Andrew of Longjumeau
ANDREW OF LONGJUMEAU (Longumeau, Lonjumel, &c.), a French
Dominican, explorer and diplomatist. He accompanied the mission under
Friar Ascehn, sent by Pope Innocent IV. to the Mongols in 1247; at the
Tatar camp near Kars he met a certain David, who next year (1248)
appeared at the court of King Louis IX. of France in Cyprus. Andrew,
who was now with St Louis, interpreted to the king David’s message, a
real or pretended offer of alliance from the Mongol general Ilchikdai
(Ilchikadai), and a proposal of a joint attack upon the Islamic powers
for the conquest of Syria. In reply to this the French sovereign
dispatched Andrew as his ambassador to the great Khan Kuyuk; with
Longjumeau went his brother (a monk) and several others—John Goderiche,
John of Carcassonne, Herbert “le sommelier,” Gerbert of Sens, Robert a
clerk, a certain William, and an unnamed clerk of Poissy. The party set
out about the 16th of February 1249, with letters from King
Louis and the papal legate, and rich presents, including a chapel-tent,
lined with scarlet cloth and embroidered with sacred pictures. From
Cyprus they went to the port of Antioch in Syria, and thence traveled
for a year to the khan’s court, going ten leagues a day. Their route
led them through Persia, along the southern and eastern shores of the
Caspian (whose inland character, unconnected with the outer ocean, their
journey helped to demonstrate), and probably through Talas, north-east
of Tashkent. On arrival at the supreme Mongol court—either that on the
Imyl river (near Lake Ala-kul and the present Russo-Chinese frontier in
the Altai), or more probably at or near Karakorum itself, south-west of
Lake Baikah—Andrew found Kuyuk Khan dead, poisoned, as the envoy
supposed, by Batu’s agents. The regent-mother Ogul Gaimish (the “Camus”

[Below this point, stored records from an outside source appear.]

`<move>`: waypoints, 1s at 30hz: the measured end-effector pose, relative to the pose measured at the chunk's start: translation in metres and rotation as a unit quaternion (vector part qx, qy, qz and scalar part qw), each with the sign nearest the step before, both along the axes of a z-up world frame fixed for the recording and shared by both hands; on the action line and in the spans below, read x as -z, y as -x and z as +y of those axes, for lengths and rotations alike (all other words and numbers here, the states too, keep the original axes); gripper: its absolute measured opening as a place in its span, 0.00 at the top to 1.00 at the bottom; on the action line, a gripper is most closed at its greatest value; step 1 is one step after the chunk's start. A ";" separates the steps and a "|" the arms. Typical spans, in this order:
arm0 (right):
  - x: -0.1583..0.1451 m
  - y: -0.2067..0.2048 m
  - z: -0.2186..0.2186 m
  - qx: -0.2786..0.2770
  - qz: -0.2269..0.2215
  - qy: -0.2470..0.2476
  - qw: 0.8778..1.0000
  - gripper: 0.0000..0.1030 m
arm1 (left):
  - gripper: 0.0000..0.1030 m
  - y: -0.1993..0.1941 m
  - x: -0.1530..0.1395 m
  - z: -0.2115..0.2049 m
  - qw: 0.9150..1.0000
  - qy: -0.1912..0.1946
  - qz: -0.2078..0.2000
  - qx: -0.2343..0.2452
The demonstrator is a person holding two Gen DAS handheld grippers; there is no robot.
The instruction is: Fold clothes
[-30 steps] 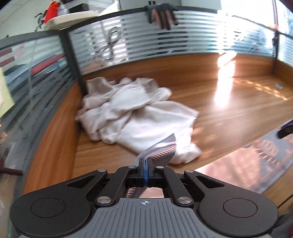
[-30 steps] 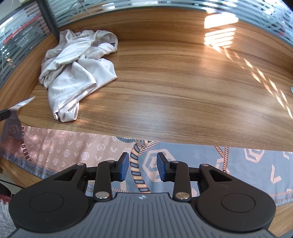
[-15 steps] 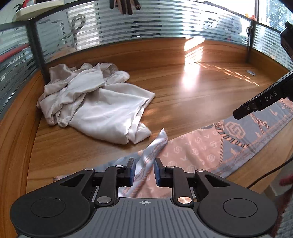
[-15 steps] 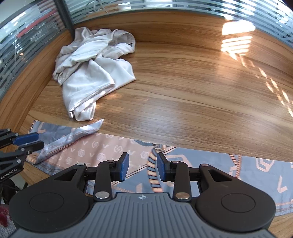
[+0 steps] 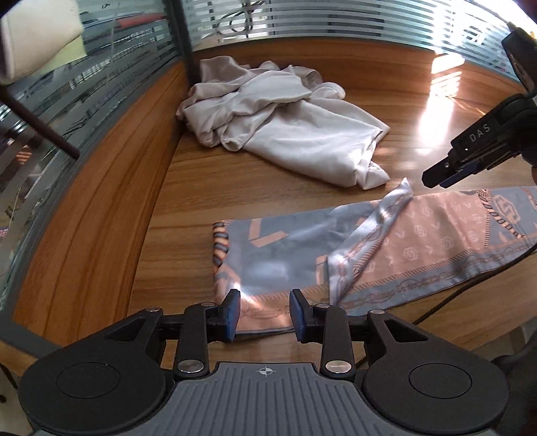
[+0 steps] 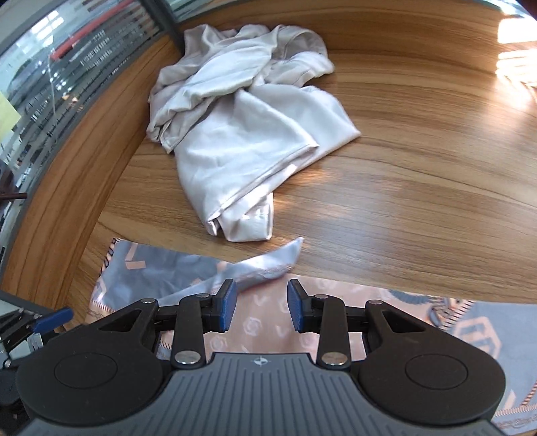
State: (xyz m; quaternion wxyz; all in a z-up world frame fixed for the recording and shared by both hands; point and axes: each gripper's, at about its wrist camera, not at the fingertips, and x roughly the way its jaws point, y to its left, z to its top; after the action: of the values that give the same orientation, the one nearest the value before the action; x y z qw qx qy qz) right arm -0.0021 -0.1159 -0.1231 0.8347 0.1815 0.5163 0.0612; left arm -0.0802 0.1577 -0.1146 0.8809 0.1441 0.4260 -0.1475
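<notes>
A patterned scarf [image 5: 419, 241] in grey-blue and pink is seen spread along the near edge of the wooden desk [image 5: 235, 187], with one corner flipped over onto itself so that a pale, shiny strip [image 5: 386, 218] runs diagonally across the cloth. The left gripper [image 5: 265, 313] is held over the scarf's near hem; its jaws are opening, and nothing is pinched between the blue pads [image 5: 231, 315], the fabric being seen flat beneath the gap. The right gripper [image 6: 258, 308] is held with its jaws parted over the pink part of the scarf [image 6: 268, 325], just short of the flipped corner [image 6: 268, 265]; no cloth is gripped between its pads. In the left wrist view the right gripper [image 5: 449, 176] is seen from the side, poised above the scarf near the tip of the flipped corner. A crumpled white garment [image 5: 288, 124] is left in a heap farther back on the desk, just beyond the scarf and near the striped glass partition [image 5: 302, 16]. A dark cable [image 5: 446, 298] is seen trailing off the desk's near edge.
</notes>
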 end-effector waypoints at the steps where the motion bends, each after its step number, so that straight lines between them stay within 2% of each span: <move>1: 0.003 -0.006 0.005 0.002 0.004 0.001 1.000 0.63 | 0.64 0.003 -0.001 0.004 1.000 -0.001 0.000 -0.009; 4: 0.012 -0.024 0.017 0.003 0.016 0.002 1.000 0.63 | 0.63 0.009 -0.002 0.015 1.000 -0.002 0.001 -0.030; 11: 0.029 -0.048 0.040 -0.020 0.037 0.052 0.998 0.63 | 0.61 0.021 -0.005 0.035 0.997 0.000 0.002 -0.073; 18: 0.033 -0.050 0.058 -0.049 0.035 0.107 0.992 0.63 | 0.58 0.022 -0.006 0.042 0.996 0.006 0.001 -0.086; 20: 0.033 -0.049 0.062 -0.057 0.031 0.124 0.990 0.69 | 0.58 0.020 -0.006 0.041 0.997 0.010 0.002 -0.081; 21: 0.033 -0.048 0.063 -0.062 0.028 0.134 0.989 0.76 | 0.58 0.019 -0.005 0.041 0.997 0.012 0.003 -0.078; 22: 0.032 -0.046 0.062 -0.066 0.027 0.140 0.988 0.89 | 0.58 0.018 -0.005 0.040 0.997 0.014 0.004 -0.074; 24: 0.032 -0.045 0.058 -0.065 0.031 0.125 0.990 0.97 | 0.59 0.014 -0.004 0.038 0.998 0.019 0.005 -0.065; 30: 0.019 -0.032 0.046 -0.056 0.013 0.094 0.994 0.99 | 0.59 -0.009 0.005 0.025 0.997 0.067 0.033 -0.026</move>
State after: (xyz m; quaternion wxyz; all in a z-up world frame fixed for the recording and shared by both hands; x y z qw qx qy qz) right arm 0.0295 -0.0699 -0.1419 0.8365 0.0734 0.5400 0.0568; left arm -0.0708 0.1826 -0.1197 0.8777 0.0692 0.4473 -0.1573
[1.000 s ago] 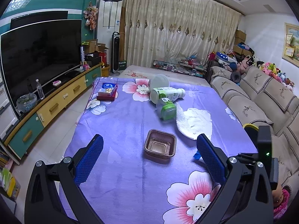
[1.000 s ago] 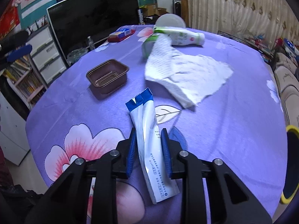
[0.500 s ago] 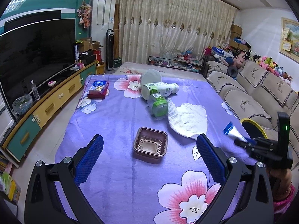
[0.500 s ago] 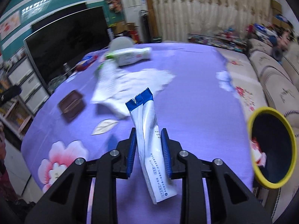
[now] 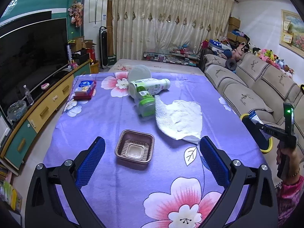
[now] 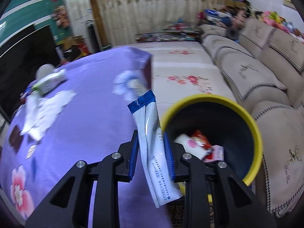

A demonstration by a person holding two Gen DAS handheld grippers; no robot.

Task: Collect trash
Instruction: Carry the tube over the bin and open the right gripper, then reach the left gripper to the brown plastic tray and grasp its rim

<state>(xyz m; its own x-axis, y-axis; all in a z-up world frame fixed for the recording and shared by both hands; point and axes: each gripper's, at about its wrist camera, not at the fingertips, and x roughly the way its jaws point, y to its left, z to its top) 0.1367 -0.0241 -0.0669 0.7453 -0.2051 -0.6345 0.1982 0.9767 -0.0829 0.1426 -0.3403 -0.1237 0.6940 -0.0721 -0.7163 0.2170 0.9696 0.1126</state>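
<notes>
The right gripper (image 6: pixel 151 152) is clenched on a white packet (image 6: pixel 152 142) with a blue top edge, its blue pads pressing the packet from both sides while the packet stands nearly upright and its lower end hangs below the fingers. Just beyond and to the right of the packet sits a bin (image 6: pixel 245 114) with a yellow rim and dark inside, between the table edge and the sofa (image 6: pixel 256 70); some wrappers (image 6: pixel 197 144), white, red and pink, lie at its bottom. The packet is held beside the bin's near rim, over the edge of the table rather than clearly over the opening. The left gripper (image 5: pixel 152 157) is released, its two blue fingers spread wide and holding nothing above the purple flowered tablecloth (image 5: pixel 106 182). Between those fingers, a little farther on, a small brown plastic tray (image 5: pixel 134 146) rests on the cloth. Past it to the right lies a crumpled white paper towel (image 5: pixel 180 119), one corner lifted against a green-capped bottle (image 5: pixel 146 102) lying on its side. A second, white bottle (image 5: pixel 150 86) lies across behind that one, touching it, with a round white lid (image 5: pixel 139 73) just behind. On the far left of the table sits a small stack of blue and red boxes (image 5: pixel 85 89). In the left view the right gripper shows at the far right edge with the packet's blue tip in front of the bin.
</notes>
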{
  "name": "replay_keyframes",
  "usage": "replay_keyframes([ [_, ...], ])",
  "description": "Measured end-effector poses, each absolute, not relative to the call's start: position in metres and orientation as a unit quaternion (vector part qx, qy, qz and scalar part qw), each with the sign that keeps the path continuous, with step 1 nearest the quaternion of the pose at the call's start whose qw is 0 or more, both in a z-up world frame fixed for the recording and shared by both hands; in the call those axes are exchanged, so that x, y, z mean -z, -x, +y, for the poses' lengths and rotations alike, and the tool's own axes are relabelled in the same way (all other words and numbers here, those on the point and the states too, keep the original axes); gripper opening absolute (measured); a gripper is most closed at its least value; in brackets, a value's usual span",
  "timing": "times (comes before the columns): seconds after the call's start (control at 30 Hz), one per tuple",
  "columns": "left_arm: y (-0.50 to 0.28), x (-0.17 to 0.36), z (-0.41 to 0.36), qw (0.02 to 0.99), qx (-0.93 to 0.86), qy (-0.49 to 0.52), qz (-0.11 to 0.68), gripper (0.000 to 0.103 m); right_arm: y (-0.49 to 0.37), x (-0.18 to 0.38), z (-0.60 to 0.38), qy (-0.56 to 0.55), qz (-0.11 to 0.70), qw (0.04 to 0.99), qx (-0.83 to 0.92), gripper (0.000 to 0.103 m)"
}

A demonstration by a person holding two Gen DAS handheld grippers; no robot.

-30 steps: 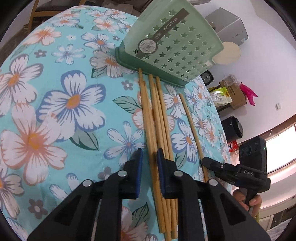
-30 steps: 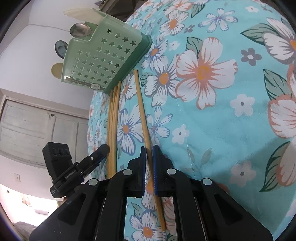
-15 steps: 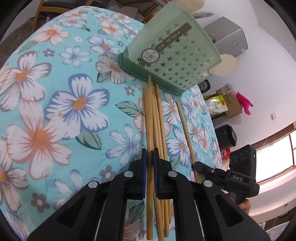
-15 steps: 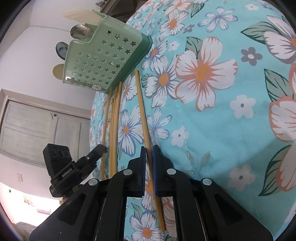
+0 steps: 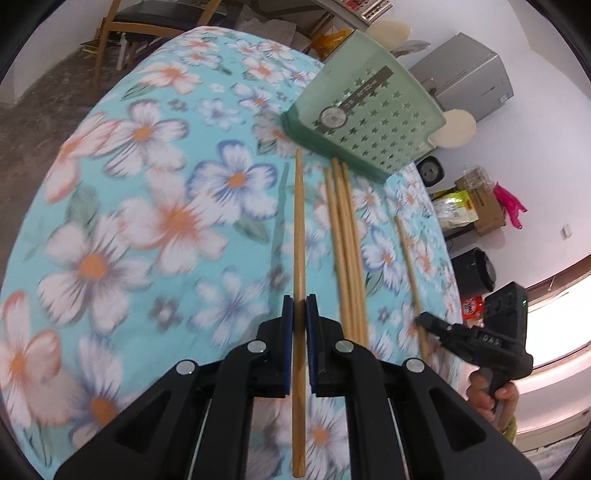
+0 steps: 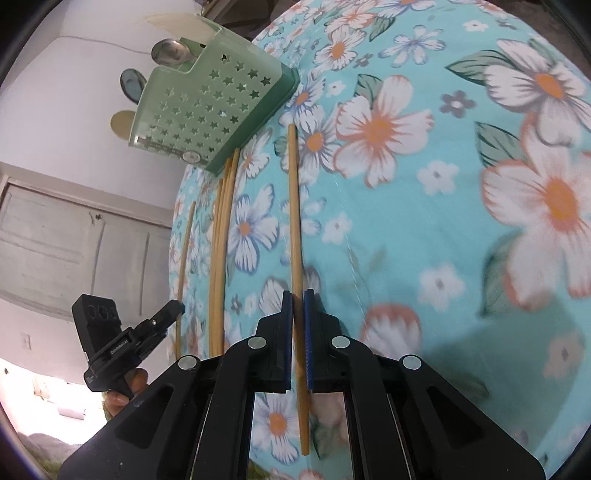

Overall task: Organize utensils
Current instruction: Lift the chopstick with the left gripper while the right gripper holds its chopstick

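My left gripper point(image 5: 299, 306) is shut on a wooden chopstick point(image 5: 298, 236) and holds it above the flowered tablecloth. My right gripper point(image 6: 297, 302) is shut on another chopstick point(image 6: 294, 206), also lifted off the cloth. Three more chopsticks point(image 5: 345, 236) lie side by side on the cloth, pointing at a green star-holed utensil basket point(image 5: 364, 118). They also show in the right wrist view point(image 6: 221, 236). The basket point(image 6: 210, 114) holds spoons point(image 6: 168, 51). Each view shows the other gripper point(image 5: 428, 321) point(image 6: 173, 308) with its chopstick.
The table carries a light-blue flowered cloth point(image 5: 155, 206). A wooden chair point(image 5: 122, 22) stands beyond the far edge. Boxes, bags and a black bin point(image 5: 476, 266) sit on the floor at the right. A white cabinet door point(image 6: 74, 240) is behind the table.
My left gripper closed on one chopstick of the bundle, lifted it and moved it left, apart from the others. My right gripper has lifted its chopstick off the cloth.
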State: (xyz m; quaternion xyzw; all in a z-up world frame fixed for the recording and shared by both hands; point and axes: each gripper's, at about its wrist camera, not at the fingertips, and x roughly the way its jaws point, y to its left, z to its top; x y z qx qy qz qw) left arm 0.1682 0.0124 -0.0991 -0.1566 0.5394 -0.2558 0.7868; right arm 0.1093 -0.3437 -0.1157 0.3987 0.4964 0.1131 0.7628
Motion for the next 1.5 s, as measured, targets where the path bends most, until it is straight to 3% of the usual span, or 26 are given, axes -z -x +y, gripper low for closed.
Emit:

of Rubruquis) seems to have received and dismissed him with presents and
a letter for Louis IX., the latter a fine specimen of Mongol insolence.
But it is certain that before the friar had quitted “Tartary”” Mangu
Khan, Kuyuk’s successor, had been elected. Andrew’s report to his
sovereign, whom he rejoined in 1251 at Caesarea in Palestine, appears to
have been a mixture of history and fable; the latter affects his
narrative of the Mongols’ rise to greatness, and the struggles of their
leader, evidently Jenghiz Khan, with Prester John; it is still more
evident in the position assigned to the Tatar homeland, close to the
prison of Gog and Magog. On the other hand, the envoy’s account of
Tatar manners is fairly accurate, and his statements about Mongol
Christianity and its prosperity, though perhaps exaggerated (e.g. as to
the 800 chapels on wheels in the nomadic host), are based on fact.
Mounds of bones marked his road, witnesses of devastations which other
historians record in detail; Christian prisoners, from Germany, he found
in the heart of “Tartary” (at Talas); the ceremony of passing between
two fires he was compelled to observe, as a bringer of gifts to a dead
khan, gifts which were of course treated by the Mongols as evidence of
submission. This insulting behaviour, and the language of the letter
with which Andrew reappeared, marked the mission a failure: King Louis,
says Joinville, “se repenti fort.”
We only know of Andrew through references in other writers: see
especially William of Rubruquis in Recueil de voyages, iv. (Paris,
1839), pp. 261, 265, 279, 296, 310, 353, 363, 370; Joinville, ed.
Francisque Michel (1858, &c.), pp. 142, &c.; Jean Pierre Sarrasin, in
same vol., pp. 254-235; W.illiam of Nangis in Recueil des historiens des
Gaules, xx. 359-367; . Remusat, Memoires sur les relations politiques
des princes chretiens . . . avec les . . . Mongols (1822, &c.), p. 52.